**What you should do:**
Report only the number of lines in this material that include the string "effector".

**Information shown:**
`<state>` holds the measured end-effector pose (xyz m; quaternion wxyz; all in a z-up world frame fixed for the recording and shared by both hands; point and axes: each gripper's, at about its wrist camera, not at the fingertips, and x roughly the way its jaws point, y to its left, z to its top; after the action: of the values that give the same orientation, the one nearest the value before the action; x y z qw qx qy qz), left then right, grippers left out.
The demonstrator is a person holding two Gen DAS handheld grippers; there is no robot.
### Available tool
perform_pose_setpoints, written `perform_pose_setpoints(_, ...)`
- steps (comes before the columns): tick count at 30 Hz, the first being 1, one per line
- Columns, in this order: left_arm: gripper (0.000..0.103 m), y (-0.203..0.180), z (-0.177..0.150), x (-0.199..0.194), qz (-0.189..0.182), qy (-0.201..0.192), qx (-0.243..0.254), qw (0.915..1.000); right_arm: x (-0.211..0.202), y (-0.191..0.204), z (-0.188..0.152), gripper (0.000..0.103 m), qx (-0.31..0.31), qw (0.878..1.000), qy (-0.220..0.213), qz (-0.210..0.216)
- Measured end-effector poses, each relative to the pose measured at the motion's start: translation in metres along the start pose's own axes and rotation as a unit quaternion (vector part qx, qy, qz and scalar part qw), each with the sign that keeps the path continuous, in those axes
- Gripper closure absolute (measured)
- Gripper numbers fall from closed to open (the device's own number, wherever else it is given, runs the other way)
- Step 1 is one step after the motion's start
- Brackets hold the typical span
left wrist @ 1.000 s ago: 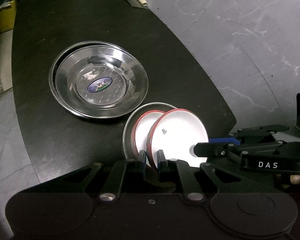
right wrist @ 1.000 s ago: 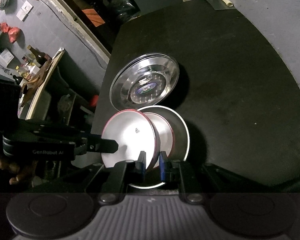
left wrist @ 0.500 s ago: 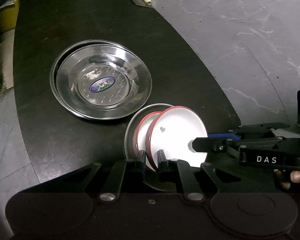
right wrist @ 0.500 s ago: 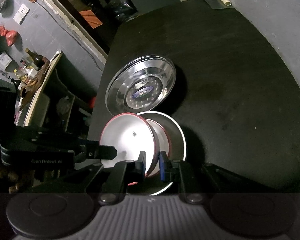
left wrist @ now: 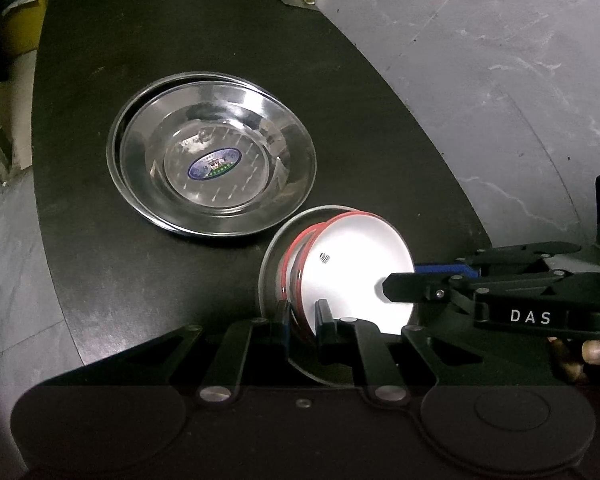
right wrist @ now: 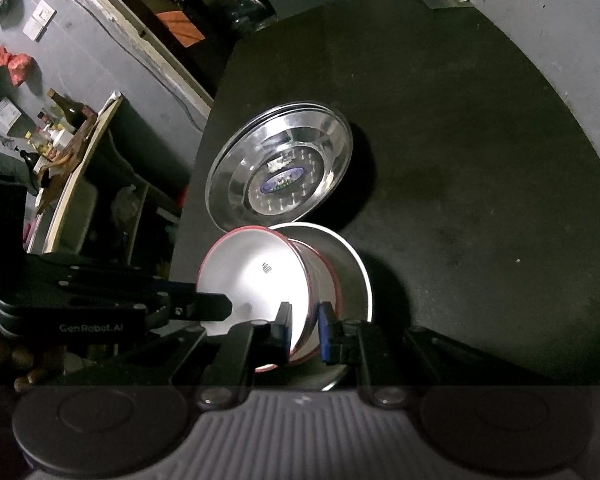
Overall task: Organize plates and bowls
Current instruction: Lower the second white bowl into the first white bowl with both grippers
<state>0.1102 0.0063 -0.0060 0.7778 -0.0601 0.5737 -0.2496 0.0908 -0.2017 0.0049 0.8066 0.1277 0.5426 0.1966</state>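
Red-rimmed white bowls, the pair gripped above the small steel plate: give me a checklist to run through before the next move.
1. Left gripper shut on the rim of the red-rimmed white enamel bowls: ok.
2. Right gripper shut on them too: ok.
3. Bowls level: not ok, they are tilted on edge.
4. Small round steel plate lying under them: ok.
5. Small plate apart from the large stacked steel plates: cannot tell.
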Motion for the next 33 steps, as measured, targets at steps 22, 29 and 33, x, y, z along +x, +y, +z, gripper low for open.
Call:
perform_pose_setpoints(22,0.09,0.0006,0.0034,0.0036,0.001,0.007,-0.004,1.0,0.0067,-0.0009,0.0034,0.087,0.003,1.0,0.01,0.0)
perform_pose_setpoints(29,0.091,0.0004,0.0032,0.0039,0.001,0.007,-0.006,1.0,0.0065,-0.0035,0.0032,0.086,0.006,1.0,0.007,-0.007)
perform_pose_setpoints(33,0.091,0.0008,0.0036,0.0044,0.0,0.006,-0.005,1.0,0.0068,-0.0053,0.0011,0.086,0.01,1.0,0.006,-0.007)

**Task result:**
2